Global political power is also dispersed. Unlike 19th century imperialism, when Nation X owned Colony Y, today's hierarchy is harder to specify. There are few cases of outright ownership, and the boundaries between the First and Third Worlds are getting blurrier - literally in the case of the U.S. - Mexico border, but also in the sense of the movements of large numbers of migrants from South to North, and the proliferation of skyscrapers and McDonald's in the South.

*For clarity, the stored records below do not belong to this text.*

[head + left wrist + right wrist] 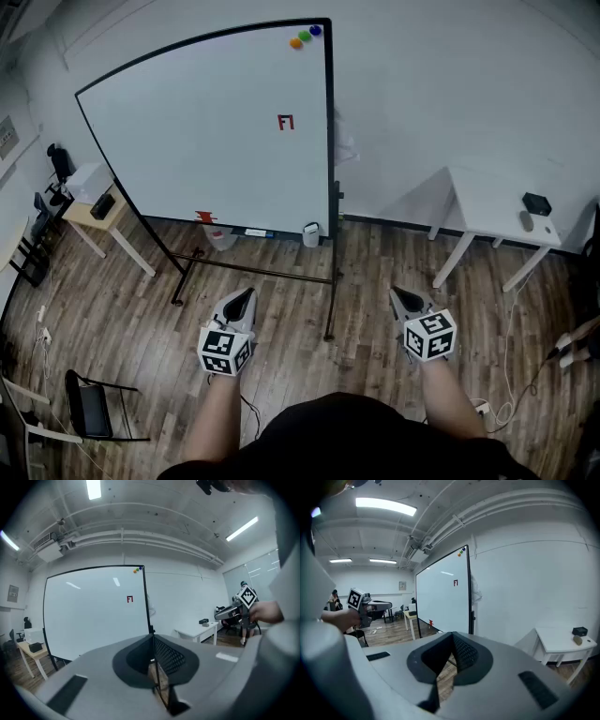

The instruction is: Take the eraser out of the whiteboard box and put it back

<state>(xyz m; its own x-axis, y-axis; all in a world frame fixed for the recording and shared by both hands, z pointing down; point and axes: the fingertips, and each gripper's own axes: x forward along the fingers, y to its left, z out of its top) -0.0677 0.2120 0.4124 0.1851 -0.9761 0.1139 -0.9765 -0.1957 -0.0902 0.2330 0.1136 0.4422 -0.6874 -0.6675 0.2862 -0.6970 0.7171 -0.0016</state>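
Note:
A large whiteboard point(206, 131) stands on a black wheeled frame ahead of me. Its bottom ledge carries a small red item point(205, 217) and a small white box point(311, 233) at the right end. I cannot make out an eraser from here. My left gripper point(246, 293) and right gripper point(397, 293) hover over the wooden floor, well short of the board, both pointing at it. Each has its jaws shut with nothing between them. In the left gripper view the board point(93, 613) lies beyond the tips point(153, 637); in the right gripper view it point(443, 597) stands ahead, left of centre.
A white table point(492, 202) with a small black object point(537, 203) stands at the right wall. A small wooden table point(94, 214) sits left of the board, a black chair point(89, 408) near left. Cables trail on the floor point(506, 375). Coloured magnets point(305, 36) dot the board's top corner.

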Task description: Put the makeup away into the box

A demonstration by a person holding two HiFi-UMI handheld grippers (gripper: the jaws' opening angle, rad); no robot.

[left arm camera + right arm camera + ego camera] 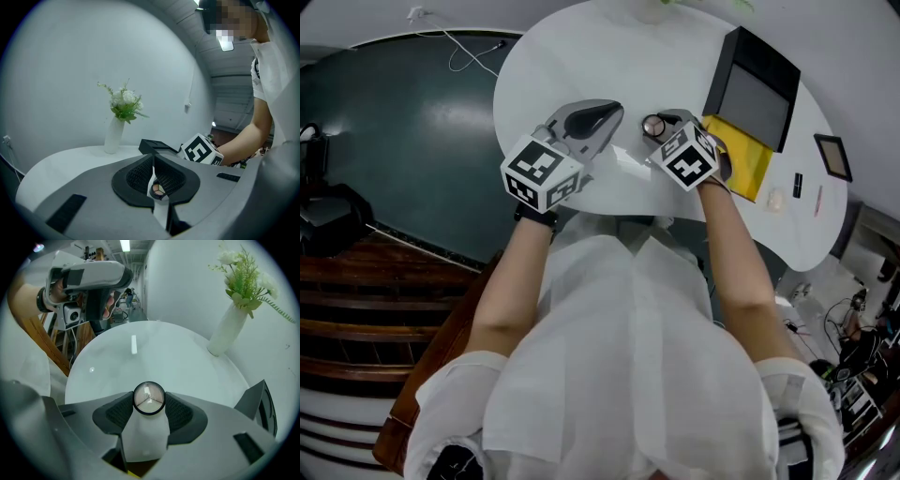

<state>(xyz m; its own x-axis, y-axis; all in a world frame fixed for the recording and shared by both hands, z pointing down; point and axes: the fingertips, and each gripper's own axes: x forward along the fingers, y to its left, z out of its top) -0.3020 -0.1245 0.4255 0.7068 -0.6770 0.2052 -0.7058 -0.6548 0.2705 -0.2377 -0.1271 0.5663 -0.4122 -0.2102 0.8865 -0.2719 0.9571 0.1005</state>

Cartels and classic imperialism turned out to be blocks to capitalist development. Cartels inhibited competition, capitalism's disciplinarian, as well as technological innovation, jointly leading to inefficiency and stagnation; tariffs, currency regimes, and other instruments of colonial preferences blocked trade and capital flows, inhibiting the development of a single world market; and frequent imperial wars promoted physical and financial ruin that were obstacles to the accumulation of capital. By contrast, the age of Empire is one of deregulation and the promotion of trade and capital flows - all designed to encourage competition, technological innovation, and the integration of the world into a single market. Wars are reserved for "rogue states" that refuse to get with the program.

Bandito
14th June 2009, 16:49
They are heroes.
Do you think that they spyed because they believed that they contribute to the wold-wide revolution by doing that?
:D

Asoka89
14th June 2009, 17:42
There are many flaws with Negri's Empire... many serious flaws, I don't endorse it whole sale, but I do reject parts of Lenin's theory of imperialism.

SecondLife
14th June 2009, 18:58
I understand state as an instrument for class rule.

My god ! Who told you such terrible (really frustrating) stories about state? Is it capitalist propaganda? Go to for a change to some socialist state and look how normal people live without endless class struggle.
Don't you know about social insurance? If state is instrument for class rule, and ruling class is bourgeoisie, then who puts money into social insurance? Bourgeoisie? Right-wing? They have either you die or not.
Class can rule also without state, like in feudal system (before monarchy), they can just kill slaves who don't be obedient.